▶ **Requirement**
Please reproduce the listing in its entirety, exactly as shown.

▶ **Recorded data**
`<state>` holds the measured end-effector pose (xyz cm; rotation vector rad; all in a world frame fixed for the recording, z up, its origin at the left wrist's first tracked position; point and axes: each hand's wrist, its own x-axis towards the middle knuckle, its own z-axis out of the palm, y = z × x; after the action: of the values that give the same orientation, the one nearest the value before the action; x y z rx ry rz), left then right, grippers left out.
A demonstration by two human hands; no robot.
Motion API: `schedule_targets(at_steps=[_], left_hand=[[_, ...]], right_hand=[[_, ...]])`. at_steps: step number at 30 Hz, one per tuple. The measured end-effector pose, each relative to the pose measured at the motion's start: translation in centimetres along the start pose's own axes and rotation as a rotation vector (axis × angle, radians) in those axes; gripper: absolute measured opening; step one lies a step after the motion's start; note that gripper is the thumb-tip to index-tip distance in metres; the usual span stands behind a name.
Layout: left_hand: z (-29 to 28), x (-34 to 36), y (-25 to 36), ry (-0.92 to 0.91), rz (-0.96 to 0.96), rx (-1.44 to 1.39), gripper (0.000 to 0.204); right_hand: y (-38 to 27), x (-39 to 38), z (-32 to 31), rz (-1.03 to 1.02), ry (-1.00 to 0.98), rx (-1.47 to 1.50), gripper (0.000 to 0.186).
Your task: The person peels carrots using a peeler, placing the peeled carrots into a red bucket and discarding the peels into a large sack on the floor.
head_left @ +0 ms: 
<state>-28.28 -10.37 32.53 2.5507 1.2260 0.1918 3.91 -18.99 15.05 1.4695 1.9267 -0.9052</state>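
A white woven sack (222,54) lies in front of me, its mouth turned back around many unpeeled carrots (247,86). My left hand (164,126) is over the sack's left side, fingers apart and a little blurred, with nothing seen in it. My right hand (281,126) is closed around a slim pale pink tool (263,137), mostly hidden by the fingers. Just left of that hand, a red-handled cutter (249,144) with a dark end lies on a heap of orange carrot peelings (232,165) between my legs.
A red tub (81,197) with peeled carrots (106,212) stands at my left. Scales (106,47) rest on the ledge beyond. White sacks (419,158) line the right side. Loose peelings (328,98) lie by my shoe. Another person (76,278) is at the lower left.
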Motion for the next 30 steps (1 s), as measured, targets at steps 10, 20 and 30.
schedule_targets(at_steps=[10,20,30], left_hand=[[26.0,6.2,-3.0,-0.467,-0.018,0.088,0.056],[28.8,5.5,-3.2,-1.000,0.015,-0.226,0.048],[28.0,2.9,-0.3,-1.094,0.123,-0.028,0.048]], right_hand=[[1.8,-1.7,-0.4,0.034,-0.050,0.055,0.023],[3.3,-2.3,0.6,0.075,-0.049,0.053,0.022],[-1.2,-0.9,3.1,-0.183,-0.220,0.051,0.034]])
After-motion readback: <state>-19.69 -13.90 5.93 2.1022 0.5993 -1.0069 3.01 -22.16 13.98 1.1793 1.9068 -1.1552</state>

▶ **Output of the task**
`<state>` holds the measured end-effector pose (xyz cm; rotation vector rad; all in a world frame fixed for the recording, z up, its origin at the left wrist's first tracked position; point and axes: each hand's wrist, its own x-axis towards the middle knuckle, its own z-axis out of the palm, y = z × x; after the action: of the values that give the same orientation, the one nearest the value before the action; x y z rx ry rz), left then right, grippers left out.
A demonstration by two human hands; no robot.
Motion API: `schedule_targets(at_steps=[_], left_hand=[[_, ...]], right_hand=[[_, ...]])`. at_steps: step number at 30 Hz, one per tuple. The measured end-effector pose, each relative to the pose measured at the motion's start: translation in centimetres along the start pose's own axes and rotation as a rotation vector (axis × angle, radians) in those axes; gripper: absolute measured opening; step one lies a step after the motion's start; note that gripper is the thumb-tip to index-tip distance in metres; the usual span stands behind a name.
Layout: left_hand: z (-29 to 28), x (-34 to 36), y (-25 to 36), ry (-0.92 to 0.91), rz (-0.96 to 0.96), rx (-1.44 to 1.39), gripper (0.000 to 0.204); right_hand: y (-38 to 27), x (-39 to 38), z (-32 to 31), rz (-1.03 to 1.02), ry (-1.00 to 0.98), rx (-1.47 to 1.50), gripper (0.000 to 0.186).
Your task: The person peels carrots using a peeler, placing the peeled carrots into a red bucket and discarding the peels into a large sack on the floor.
head_left @ +0 ms: 
<state>-28.28 -10.37 32.53 2.5507 1.2260 0.1918 3.91 -18.99 15.05 1.4695 1.9267 -0.9052</state>
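A white woven sack (222,54) lies in front of me, its mouth turned back around many unpeeled carrots (247,86). My left hand (164,126) is over the sack's left side, fingers apart and a little blurred, with nothing seen in it. My right hand (281,126) is closed around a slim pale pink tool (263,137), mostly hidden by the fingers. Just left of that hand, a red-handled cutter (249,144) with a dark end lies on a heap of orange carrot peelings (232,165) between my legs.
A red tub (81,197) with peeled carrots (106,212) stands at my left. Scales (106,47) rest on the ledge beyond. White sacks (419,158) line the right side. Loose peelings (328,98) lie by my shoe. Another person (76,278) is at the lower left.
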Motion for the next 30 steps (1 s), as measured, targets at steps 10, 20 and 30.
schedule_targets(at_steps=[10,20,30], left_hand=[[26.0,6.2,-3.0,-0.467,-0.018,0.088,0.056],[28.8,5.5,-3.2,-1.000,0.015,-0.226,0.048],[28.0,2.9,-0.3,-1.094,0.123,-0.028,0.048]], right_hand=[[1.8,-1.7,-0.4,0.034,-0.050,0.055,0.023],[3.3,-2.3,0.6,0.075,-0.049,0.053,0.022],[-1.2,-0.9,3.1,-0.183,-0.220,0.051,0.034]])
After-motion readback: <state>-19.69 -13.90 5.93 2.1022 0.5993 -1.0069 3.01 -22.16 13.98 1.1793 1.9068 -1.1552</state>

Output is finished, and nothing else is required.